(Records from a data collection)
○ ○ ○ ○ ○ ○ ○

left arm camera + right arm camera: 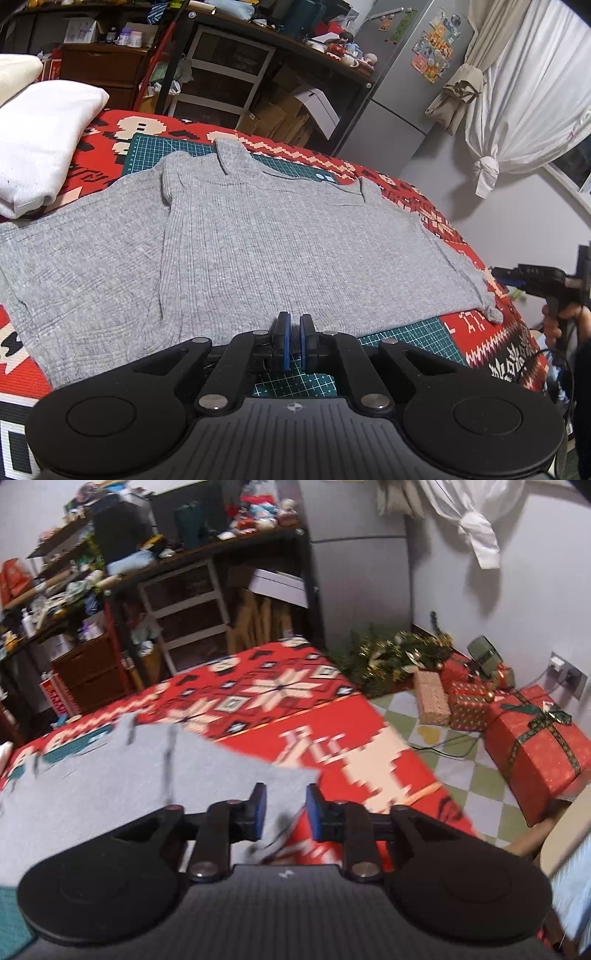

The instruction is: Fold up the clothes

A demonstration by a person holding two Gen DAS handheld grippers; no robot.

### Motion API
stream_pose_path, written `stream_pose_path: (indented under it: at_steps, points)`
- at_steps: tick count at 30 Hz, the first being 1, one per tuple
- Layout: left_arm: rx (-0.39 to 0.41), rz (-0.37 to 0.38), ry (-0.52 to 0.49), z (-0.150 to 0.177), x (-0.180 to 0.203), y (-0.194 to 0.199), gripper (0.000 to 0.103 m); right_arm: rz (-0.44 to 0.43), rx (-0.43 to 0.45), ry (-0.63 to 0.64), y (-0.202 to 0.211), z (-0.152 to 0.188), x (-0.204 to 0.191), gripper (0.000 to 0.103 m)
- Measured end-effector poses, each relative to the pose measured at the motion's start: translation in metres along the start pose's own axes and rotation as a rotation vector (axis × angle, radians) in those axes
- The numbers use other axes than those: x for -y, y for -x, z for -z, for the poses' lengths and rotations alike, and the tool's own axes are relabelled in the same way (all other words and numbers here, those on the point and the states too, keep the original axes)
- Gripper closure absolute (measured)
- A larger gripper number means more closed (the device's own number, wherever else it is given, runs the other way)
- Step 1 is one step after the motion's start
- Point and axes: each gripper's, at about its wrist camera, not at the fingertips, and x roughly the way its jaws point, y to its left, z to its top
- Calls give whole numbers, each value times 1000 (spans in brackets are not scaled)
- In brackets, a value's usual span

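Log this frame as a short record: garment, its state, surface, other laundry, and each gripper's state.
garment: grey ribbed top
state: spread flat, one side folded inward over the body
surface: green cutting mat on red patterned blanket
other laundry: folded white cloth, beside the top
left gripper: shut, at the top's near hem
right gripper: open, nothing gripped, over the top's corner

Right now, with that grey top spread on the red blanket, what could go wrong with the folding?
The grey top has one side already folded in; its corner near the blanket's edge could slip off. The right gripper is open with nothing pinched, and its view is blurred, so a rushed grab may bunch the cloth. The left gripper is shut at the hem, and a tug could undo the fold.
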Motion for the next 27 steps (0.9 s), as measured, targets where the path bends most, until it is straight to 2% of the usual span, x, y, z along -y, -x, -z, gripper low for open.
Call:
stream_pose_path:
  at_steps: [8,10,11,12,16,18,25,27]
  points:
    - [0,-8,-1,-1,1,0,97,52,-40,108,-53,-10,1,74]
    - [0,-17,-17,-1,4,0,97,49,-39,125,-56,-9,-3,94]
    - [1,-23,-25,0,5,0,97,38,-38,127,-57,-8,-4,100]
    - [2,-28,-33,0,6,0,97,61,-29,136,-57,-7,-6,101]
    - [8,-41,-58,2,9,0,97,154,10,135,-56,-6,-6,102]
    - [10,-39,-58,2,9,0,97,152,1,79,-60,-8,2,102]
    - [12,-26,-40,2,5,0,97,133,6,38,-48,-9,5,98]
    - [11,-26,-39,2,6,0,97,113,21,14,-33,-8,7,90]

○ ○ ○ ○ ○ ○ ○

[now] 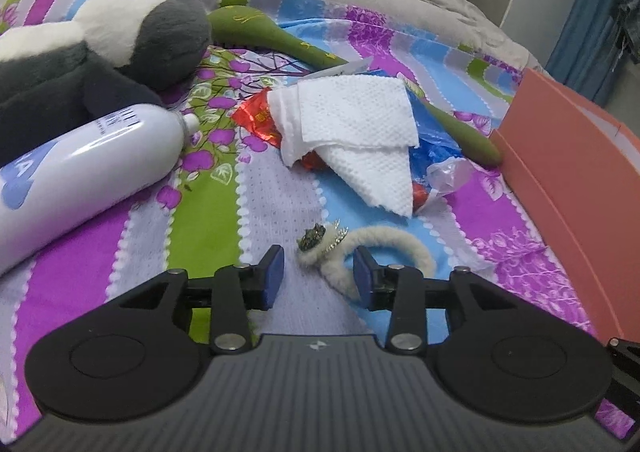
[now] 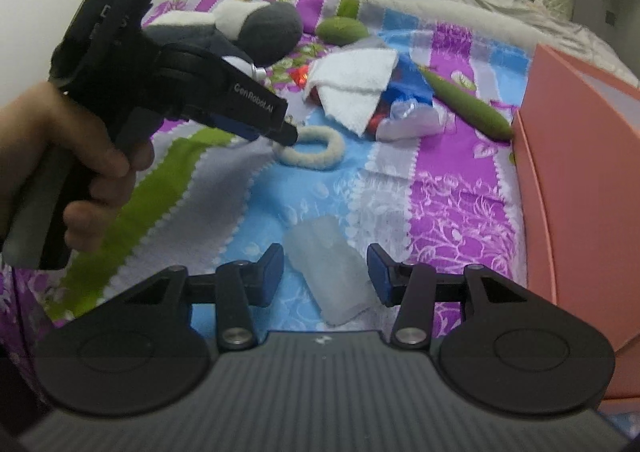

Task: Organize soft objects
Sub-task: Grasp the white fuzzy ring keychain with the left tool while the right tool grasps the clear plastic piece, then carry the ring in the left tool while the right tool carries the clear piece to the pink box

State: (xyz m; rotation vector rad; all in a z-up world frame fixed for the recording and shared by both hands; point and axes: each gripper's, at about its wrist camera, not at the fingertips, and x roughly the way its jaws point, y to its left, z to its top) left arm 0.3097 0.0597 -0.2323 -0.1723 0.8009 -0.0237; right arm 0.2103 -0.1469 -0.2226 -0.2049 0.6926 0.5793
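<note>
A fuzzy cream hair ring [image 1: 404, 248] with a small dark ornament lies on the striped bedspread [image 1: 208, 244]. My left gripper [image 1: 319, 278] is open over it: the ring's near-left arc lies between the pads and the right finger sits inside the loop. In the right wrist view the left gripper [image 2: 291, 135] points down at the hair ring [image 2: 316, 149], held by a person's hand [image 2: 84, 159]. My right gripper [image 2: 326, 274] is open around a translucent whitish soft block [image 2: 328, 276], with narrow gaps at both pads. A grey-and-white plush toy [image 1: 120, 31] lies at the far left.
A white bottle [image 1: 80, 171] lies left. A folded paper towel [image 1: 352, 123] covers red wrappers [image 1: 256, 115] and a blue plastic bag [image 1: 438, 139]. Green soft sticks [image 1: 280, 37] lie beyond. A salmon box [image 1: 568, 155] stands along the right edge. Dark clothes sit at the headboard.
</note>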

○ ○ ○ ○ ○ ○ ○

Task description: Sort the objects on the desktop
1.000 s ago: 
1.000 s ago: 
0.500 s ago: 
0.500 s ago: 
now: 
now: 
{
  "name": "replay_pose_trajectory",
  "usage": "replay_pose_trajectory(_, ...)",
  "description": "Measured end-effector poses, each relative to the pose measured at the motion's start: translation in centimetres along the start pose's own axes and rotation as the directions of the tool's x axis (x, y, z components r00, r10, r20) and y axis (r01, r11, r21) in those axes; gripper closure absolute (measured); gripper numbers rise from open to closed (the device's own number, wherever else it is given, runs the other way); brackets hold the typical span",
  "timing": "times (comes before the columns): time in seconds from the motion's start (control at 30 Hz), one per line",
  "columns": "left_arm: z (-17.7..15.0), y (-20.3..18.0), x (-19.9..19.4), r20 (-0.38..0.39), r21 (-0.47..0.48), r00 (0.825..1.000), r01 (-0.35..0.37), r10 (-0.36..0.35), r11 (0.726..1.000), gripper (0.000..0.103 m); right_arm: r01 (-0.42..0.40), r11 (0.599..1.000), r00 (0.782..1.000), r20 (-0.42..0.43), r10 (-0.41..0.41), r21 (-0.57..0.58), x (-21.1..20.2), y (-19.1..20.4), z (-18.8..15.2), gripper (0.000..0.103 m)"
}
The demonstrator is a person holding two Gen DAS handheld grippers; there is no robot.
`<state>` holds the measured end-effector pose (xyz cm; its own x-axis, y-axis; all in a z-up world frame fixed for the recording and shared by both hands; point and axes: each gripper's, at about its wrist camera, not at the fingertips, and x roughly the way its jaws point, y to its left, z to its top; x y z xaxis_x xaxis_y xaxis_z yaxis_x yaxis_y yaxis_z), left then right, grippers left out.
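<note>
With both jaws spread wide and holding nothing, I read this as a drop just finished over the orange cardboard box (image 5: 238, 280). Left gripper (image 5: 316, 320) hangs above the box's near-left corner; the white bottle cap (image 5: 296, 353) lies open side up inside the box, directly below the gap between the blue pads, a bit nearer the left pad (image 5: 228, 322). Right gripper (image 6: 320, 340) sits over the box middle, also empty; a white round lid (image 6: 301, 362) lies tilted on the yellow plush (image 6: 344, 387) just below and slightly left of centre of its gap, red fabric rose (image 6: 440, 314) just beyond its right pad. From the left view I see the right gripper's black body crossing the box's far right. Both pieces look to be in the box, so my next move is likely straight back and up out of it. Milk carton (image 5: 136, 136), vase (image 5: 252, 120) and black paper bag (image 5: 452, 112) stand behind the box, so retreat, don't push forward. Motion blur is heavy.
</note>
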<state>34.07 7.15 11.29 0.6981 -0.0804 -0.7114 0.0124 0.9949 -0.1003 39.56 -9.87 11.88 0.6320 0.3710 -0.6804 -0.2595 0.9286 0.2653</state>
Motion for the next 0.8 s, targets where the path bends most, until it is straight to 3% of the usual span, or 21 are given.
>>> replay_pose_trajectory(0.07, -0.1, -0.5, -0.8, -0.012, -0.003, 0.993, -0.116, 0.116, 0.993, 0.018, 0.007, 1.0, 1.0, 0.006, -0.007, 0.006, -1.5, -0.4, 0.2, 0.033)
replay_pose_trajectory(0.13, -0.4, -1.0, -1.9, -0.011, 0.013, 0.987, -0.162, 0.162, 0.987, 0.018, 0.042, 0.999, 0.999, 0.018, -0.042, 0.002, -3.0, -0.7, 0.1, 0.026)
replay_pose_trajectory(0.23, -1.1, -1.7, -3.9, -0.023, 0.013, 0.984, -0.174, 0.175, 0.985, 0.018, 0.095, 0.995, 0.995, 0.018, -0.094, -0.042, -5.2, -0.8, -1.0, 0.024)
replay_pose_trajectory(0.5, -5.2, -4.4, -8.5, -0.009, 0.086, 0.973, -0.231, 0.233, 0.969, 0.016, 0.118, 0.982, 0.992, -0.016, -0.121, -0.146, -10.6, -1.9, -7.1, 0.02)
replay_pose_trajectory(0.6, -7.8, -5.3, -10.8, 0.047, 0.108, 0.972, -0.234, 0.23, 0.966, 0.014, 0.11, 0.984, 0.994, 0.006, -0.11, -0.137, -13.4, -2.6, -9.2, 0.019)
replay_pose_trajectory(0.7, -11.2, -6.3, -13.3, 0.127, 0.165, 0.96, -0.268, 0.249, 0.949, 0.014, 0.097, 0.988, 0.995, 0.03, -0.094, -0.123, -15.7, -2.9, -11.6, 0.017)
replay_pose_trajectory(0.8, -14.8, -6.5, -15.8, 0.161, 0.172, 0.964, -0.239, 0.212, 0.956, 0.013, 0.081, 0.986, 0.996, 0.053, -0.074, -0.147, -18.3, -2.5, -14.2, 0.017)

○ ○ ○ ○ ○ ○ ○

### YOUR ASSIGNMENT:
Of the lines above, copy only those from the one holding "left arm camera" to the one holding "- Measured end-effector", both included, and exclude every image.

### TASK SOLUTION:
left arm camera + right arm camera: 

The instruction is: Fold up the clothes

A demonstration by a person holding two Gen DAS handheld grippers; no robot.

### Motion API
stream_pose_path, written `stream_pose_path: (indented under it: at_steps, points)`
- at_steps: tick count at 30 Hz, the first being 1, one per tuple
- Layout: left_arm: rx (-0.39 to 0.41), rz (-0.37 to 0.38), ry (-0.52 to 0.49), z (-0.150 to 0.177), x (-0.180 to 0.203), y (-0.194 to 0.199), gripper (0.000 to 0.103 m); right_arm: rz (-0.44 to 0.43), rx (-0.43 to 0.45), ry (-0.63 to 0.64), y (-0.202 to 0.211), z (-0.152 to 0.188), x (-0.204 to 0.191), gripper (0.000 to 0.103 m)
- Measured end-effector poses, each relative to the pose measured at the motion's start: translation in metres along the start pose's own axes and rotation as a rotation vector (axis × angle, radians) in those axes

No additional answer is needed.